Merry strode desperately towards the waves and then stopped.
“Is the chest a big one?” he asked.
“Very big, and very heavy,” smiled the stranger.
“Then how do you think I can carry it with my wrists lashed together?” he demanded.
“I don't for one minute. If you will come here, I will free you.”
“Then you'd best pick up your own knife,” advised Merry. “It seems handier for cutting rope.”
“I have been brought up to believe it a crime to cut rope wantonly. I'll untie it.”
Merry watched the stranger's long, sensitive fingers working, and he realised that any man possessing such hands and such penetrating eyes must be someone above the average. In a few seconds his left wrist was free, but the rope's end still held his right firmly.

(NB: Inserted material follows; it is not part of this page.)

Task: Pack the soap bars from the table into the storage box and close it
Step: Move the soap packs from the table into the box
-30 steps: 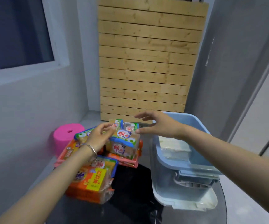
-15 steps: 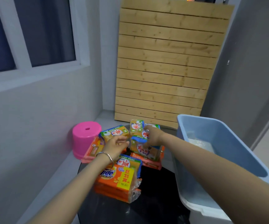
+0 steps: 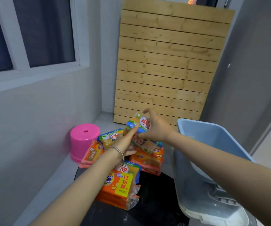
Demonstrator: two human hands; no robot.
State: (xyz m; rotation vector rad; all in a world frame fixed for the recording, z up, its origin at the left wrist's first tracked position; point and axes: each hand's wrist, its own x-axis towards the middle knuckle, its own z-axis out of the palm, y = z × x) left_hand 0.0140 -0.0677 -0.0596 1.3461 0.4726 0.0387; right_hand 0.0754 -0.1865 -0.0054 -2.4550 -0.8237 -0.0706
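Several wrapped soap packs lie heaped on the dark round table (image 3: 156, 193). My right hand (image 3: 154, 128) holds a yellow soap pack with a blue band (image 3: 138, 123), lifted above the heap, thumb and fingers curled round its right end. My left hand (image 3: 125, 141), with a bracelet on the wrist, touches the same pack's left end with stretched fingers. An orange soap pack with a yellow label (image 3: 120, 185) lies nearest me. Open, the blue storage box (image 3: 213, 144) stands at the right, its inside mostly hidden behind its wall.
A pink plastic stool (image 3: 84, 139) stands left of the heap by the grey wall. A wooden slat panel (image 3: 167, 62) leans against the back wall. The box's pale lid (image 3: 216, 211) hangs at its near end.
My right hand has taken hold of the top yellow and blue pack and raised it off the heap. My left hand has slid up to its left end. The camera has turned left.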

“I noticed that you are left-handed,” remarked the stranger. “You killed the captain, at least, with your left. And in my own defence I should like you to realise that the first thing I remember after my buffeting on the stones, was the descent of your knife. Had I recovered sooner I should have saved your victim's life.”
“Don't make another speech about it,” growled Merry, striding off into the waves.
He picked up the other section of the rope and, lifting it from the water, waded along it.